Norway's Bandy Association
- Logo of the federation
- Predecessor: Football Association of Norway
- Formation: 17 October 1920
- Founded at: Oslo, Norway
- Type: Governing body
- Purpose: Governing body for the sports of bandy, field hockey, and floorball
- Location: Oslo, Norway;
- Region served: Norway
- Membership: Federation of International Bandy (1955)
- President: Erik Hansen
- Affiliations: Federation of International Bandy, Norwegian Olympic and Paralympic Committee and Confederation of Sports
- Website: https://bandyforbundet.no/
- Formerly called: Norges Ishockeyforbund

= Norway's Bandy Association =

Governing body for bandy, floorball and field hockey in Norway

Norway's Bandy Association (Norges Bandyforbund) is the governing body for the sports of bandy, floorball and field hockey in Norway.

==History==
Norwegian bandy was originally organised by the Football Association of Norway, but an independent federation for the 'winter football' was established in 1920. In the first years, this was called Norges Ishockeyforbund, because bandy was called ishockey (ice hockey) back then, since it is a form of hockey played on ice, but when the Canadian sport of ice hockey came to Norway, the international name bandy was adopted for what was actually bandy, and the term ishockey was reserved for what now is called ice hockey. The present name Norges Bandyforbund was consequently adopted in 1929. The Norwegian bandyforbund has been pushing for bandy to be an Olympic sport, and their argument being that bandy has the second most players within winter sports behind hockey with 500000 players.

===Presidents===
- Halfdan Ditlev-Simonsen, Ready (1920–1924)
- Jacob Ramm, Mercantile (1924–1926)
- Aage Ditlev-Simonsen, Ready (1926–1928)
- Rolf Gjertsen, Trygg (1928–1930)
- O. Gunnulf Enger, Forward (1930–1933)
- Ivar Luytkis, Grane (1933–1934)
- Arvid Syrrist, Frigg (1934–1936)
- Thorbjørn Aspestrand, Ready (1936–1939)
- Leif Rosenqvist, Lyn (1939–1947)
- Arne Riis, B.14 (1947–1950)
- Sten Holljen, Snarøen (1950–1952)
- Einar Osmark, Drafn (1952–1954)
- Jens B. Raanaas, Mode (1954–1960)
- Bjørn Gustav Nilsen, Ready (1960–1963)
- Gunnar Jørgensen, Tåsen (1963–1972)
- Nils Ekjord, Ready (1972–1975)
- Arvid Wam, Drafn (1975–1980)
- Borgar Nygård, Skiold (1980–1982)
- Per Gunnar Løken, Røa (1982–1987)
- Arne Giving, Stabæk (1987–1991)
- Tore Krarup, Hasle-Løren (1991–1996)
- Kjell Hovland Olsen, Sparta/Bragerøen (1996–2006)
- Ivar Nordberg, Holmlia (2006–2012)
- Erik Hansen, Skeid (2012– )

==Sports==
===Bandy===
Bandy was originally governed through a committee in the Football Association of Norway.
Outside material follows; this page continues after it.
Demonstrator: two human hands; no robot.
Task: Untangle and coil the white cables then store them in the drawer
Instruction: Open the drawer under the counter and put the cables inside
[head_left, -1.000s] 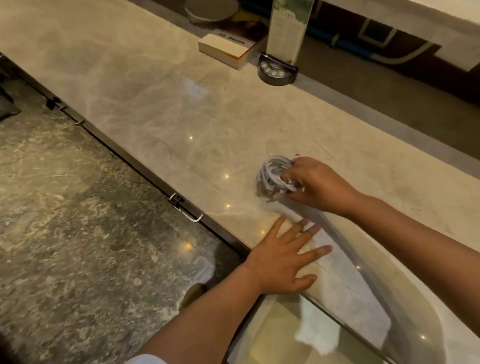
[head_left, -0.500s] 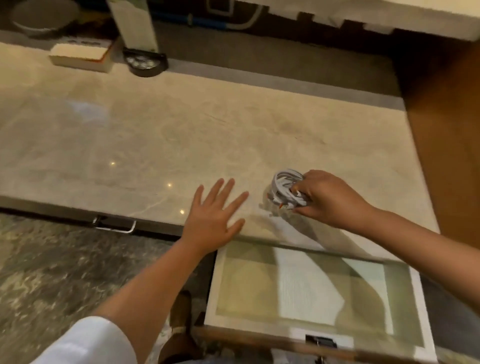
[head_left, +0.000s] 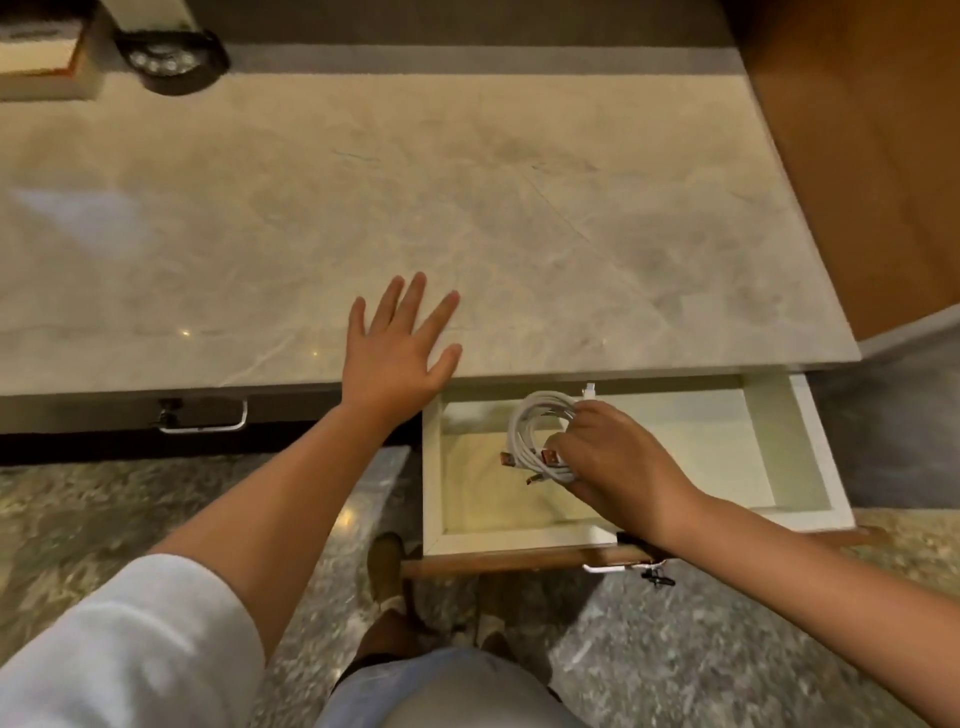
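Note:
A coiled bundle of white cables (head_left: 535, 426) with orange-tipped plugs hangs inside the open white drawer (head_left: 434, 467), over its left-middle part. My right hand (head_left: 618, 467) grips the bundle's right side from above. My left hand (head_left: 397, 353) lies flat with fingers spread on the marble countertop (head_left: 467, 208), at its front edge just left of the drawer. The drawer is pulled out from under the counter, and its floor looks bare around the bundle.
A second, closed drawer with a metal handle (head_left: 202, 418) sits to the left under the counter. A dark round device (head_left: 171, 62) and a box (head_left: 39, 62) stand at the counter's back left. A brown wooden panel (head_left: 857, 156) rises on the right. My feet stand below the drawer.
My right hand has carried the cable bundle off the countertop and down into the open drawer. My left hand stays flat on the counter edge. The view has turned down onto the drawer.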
The national bandy association was founded on 17 October 1920 as Norges Ishockeyforbund, but the sport played was bandy, not what now is known as ice hockey. The founding clubs were Drafn, Drammen IF, Frigg, Hasle, Kjapp-Rjukan, Mercantile, Rapp-Trondheim, Ready and Trygg. The first president was Halfdan Ditlev-Simonsen. The association changed names to the present name Norges Bandyforbund in 1929.

Norway's Bandy Association was one of the founding members of the Federation of International Bandy in 1955.

National teams:
- Norway national bandy team
- Norway women's national bandy team

===Field hockey===
Field hockey in Norway is governed through a certain section of the association: Landhockeyseksjon, Norges Bandyforbund. The association is a member of the International Hockey Federation. It governs the men's national team.

===Floorball===
The association organise floorball as the Norwegian Floorball Federation since 1988. It organises the men's and women's national teams and the Norwegian Floorball Eliteserie. By January 1, 2007 there are 6843 registered players in Norway.

The association joined International Floorball Federation in 1991.